Friday, 29 May 2015

Coffee & Crisis

An insight into Starbucks Crisis Management
 
Whilst treating myself to a post afternoon caffeine fix, (according to my partner, buying coffee everyday isn’t a treat. I guess he is right, but I digress), this famous white Starbucks cup and green siren got me thinking about a webinar I attended on Starbucks and Crisis Management. Two of my favourite topics, Coffee & Crisis, got me inspired to share with you all that I had learnt.

Starbucks is not just a drink product we see on the cups. I was surprised to learn that they have their own café bakery ‘La Boylange’, Seattle’s best coffee, Evolution Fresh Juicery , Teavana and of course, Tazo tea.  But wait, before it starts getting off onto a sales pitch (which this is not) , nor do I particularly have an undying love for Starbucks, it’s just fascinating that I had never stopped to think about the wider remit of this company.

 Starbucks is not just a retail outlet, but also owners of multiple manufacturing facilities like bakeries, juice etc. across the world. They sell products in grocery stores from coffee beans, to Tazo teas, to natural energy drinks and also have an Austria and Switzerland based train car and cruise ships.

In terms of Risks , what are they? (After all, we are RISKercizing)
  • With  presence in over 66 Countries  ,naturally the green siren becomes a target  for any incident;
  • Multiple manufacturing facilities (bakeries, juice, food etc.) poses risk of food compliance associated across the world;
  • Starbucks is not just a product, service, retail, manufacturing but it’s also known as the ‘third place’. This means besides home and work, it is noted to be the third place to relax in various social settings.  (It is also the best place for online first dates). Because of this, the safety risk is paramount. This is why critical communication is essential. (e.g. In incidents such as a fire/bomb)
Interesting fact: During Hurricane Sandy, Starbucks closed doors for safety, people congregated outside and took advantage of their Wi-Fi to stay connected and find out what was going on.

Starbucks and Crisis Management
Crisis management/disaster recovery – and enterprise Business Continuity means they respond, recover, and restore operations, manufacturing, supply chain and support functions across brands and across the globe. (wow!) Having a resilient and robust tool and Crisis Management, especially a mass communication tool would help the blur the lines between key operational stakeholders.
For example: This would be to ensure teams falling in between financial, info security incidents , info system incident, media social events, retail incidents , QA food safety, physical security , food and defence, global supply chain disruptions, geological, metrological events, and criminal incidents are aware each other exist.
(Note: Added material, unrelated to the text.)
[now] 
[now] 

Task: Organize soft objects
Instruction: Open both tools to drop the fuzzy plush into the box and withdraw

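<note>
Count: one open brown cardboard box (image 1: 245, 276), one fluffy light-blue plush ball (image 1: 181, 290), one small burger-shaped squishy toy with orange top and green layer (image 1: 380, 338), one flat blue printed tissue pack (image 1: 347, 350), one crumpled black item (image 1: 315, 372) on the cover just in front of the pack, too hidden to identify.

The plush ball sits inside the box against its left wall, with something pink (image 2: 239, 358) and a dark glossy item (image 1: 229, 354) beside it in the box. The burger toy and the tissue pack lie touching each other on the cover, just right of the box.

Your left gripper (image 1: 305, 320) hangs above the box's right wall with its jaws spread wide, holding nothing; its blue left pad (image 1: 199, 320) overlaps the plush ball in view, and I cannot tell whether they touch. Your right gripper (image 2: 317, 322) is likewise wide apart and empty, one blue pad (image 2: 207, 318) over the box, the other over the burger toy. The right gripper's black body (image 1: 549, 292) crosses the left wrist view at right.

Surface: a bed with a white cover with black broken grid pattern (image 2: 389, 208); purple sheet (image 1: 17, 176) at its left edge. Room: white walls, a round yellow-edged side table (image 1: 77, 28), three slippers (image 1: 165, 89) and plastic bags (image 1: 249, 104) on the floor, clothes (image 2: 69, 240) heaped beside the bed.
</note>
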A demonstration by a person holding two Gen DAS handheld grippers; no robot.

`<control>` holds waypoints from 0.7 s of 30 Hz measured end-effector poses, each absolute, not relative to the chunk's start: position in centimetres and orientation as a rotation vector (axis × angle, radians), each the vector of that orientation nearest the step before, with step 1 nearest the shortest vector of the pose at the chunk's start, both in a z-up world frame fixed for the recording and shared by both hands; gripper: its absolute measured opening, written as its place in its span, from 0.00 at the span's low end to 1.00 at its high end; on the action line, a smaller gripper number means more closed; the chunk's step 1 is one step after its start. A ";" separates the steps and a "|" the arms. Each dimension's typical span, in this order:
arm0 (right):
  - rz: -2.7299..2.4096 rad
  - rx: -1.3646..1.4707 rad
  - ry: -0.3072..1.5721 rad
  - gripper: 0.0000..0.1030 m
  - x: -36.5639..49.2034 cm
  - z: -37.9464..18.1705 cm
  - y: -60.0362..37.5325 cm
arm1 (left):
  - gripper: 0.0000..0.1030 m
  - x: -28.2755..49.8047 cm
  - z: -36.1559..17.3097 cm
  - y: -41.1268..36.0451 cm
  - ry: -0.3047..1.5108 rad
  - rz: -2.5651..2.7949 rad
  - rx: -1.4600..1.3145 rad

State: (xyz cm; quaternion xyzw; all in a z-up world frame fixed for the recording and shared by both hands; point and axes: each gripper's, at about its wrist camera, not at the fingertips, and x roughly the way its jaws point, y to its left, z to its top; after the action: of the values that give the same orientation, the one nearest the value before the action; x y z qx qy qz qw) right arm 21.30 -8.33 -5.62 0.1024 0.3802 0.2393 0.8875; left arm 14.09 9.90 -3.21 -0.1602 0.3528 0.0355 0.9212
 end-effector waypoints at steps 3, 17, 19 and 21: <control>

There is no single path that we find out about incidents/crisis event. The question is how this information is validated and quickly assessed as assets should be in different countries.  The webinar went on to speak about Starbucks’s emergency mass communication tool which inspired me to blog about it. I had never realised the true extent of how systems really help manage great communication risks across global products and supply chain. It is absolutely better than trying to do all this manually. To put this into context, such a system would enable monitoring of:
  • Regional emergency alerts such as weather, civil unrest, earthquake or wind fire incidents
  • Facility emergency alert- directs evacuation or shelter place orders. Running ovens to roast coffee beans have risks and the need for alerts to help manage this is essential.
  • Quality assurance alerts, directs emergency recalls or process change which enables to recall faulty goods
  • Partner accountability to gain validation that someone received the notification. 
All this would help manage and control risks!

A challenge : Hourly based employees like baristas do not have Starbucks emails and have to go  onto the intranet, log on and set it up to find  out if there is any incident.  How did Starbucks resolve this?
  • Communication would be on both  internal system and customer public ones so reliance on logging into the system is not the only method; and also
  • All stores have individual IP addresses that tie it into notification system so quicker communications can be received. E.g. partners know a storm is coming and put in the necessary controls in place to manage that incident.  This means all relevant parties are notified.
What is your order please?
Next time you are ordering, think back to this post, have a look at the retail store you are in, observe the communication methods, machinery etc. and think about what if something failed. Coffee & Crisis will certainly never look the same!
For now, I’ll have an Grande Extra Hot Skinny Cappuccino Please.